Don’t know where else to post this but here…
What May Come: Asian Americans and the Virginia Tech Shootings
Tamara K. Nopper
April 17, 2007
Like many, I was glued to the television news yesterday, keeping updated about the horrific shootings at Virginia Tech University. I was trying to deal with my own disgust and sadness, especially since my professional life as a graduate student and college instructor is tied to universities. And then the other shoe dropped. I found out from a friend that the news channel she was watching had reported the shooter as Asian. It has now been reported, after much confusion, that the shooter is Cho Seung-Hui, a South Korean immigrant and Virginia Tech student.

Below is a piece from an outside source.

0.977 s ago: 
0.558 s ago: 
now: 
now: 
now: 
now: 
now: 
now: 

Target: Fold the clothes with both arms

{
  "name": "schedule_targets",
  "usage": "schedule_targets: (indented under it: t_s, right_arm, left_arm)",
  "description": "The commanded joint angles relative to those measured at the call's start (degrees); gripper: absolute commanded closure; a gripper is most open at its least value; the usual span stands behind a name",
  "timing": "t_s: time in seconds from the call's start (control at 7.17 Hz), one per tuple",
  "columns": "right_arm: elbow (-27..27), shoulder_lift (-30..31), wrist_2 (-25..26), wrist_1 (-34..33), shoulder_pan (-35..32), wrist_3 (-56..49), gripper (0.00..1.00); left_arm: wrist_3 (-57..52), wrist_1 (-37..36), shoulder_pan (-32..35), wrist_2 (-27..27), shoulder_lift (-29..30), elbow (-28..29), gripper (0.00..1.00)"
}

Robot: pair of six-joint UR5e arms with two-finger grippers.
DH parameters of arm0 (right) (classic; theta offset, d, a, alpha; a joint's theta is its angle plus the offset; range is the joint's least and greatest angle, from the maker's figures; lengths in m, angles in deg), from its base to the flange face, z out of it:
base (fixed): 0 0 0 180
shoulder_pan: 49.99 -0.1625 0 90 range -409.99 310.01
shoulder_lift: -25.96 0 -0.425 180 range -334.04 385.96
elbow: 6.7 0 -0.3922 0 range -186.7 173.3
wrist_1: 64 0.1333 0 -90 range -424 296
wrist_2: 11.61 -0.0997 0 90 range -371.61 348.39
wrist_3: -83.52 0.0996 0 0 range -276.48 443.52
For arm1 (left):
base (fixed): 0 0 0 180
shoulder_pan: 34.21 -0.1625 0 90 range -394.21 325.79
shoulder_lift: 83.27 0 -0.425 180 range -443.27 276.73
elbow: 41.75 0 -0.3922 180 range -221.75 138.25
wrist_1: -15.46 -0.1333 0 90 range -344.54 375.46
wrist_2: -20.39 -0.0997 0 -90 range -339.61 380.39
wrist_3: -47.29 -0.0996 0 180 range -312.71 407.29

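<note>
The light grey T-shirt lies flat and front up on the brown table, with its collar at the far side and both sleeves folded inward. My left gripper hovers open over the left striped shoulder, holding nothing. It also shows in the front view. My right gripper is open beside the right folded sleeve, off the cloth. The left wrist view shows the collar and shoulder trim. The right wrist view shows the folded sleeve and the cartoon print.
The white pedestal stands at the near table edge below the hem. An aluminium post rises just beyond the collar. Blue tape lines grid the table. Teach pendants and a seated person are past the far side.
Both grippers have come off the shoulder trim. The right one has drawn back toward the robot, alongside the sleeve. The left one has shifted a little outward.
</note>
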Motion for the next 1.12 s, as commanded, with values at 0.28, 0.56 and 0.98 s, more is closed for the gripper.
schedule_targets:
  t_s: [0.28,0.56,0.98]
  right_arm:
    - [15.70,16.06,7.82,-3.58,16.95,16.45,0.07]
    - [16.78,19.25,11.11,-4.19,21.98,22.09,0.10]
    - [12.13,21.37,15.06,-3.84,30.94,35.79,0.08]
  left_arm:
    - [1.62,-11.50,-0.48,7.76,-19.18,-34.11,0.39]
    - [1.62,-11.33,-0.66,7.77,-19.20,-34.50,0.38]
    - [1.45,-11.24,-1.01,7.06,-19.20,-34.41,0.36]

As an Asian American woman, I am keenly aware that Asians are about to become a popular media topic if not the victims of physical backlash. Rarely have we gotten as much attention in the past ten years, except, perhaps, during the 1992 Los Angeles Riots. Since then Asians are seldom seen in the media except when one of us wins a golfing match, Woody Allen has sex, or Angelina Jolie adopts a kid.
I am not looking forward to the onslaught of media attention. If history truly does have clues about what will come, there may be several different ways we as Asian Americans will be talked about.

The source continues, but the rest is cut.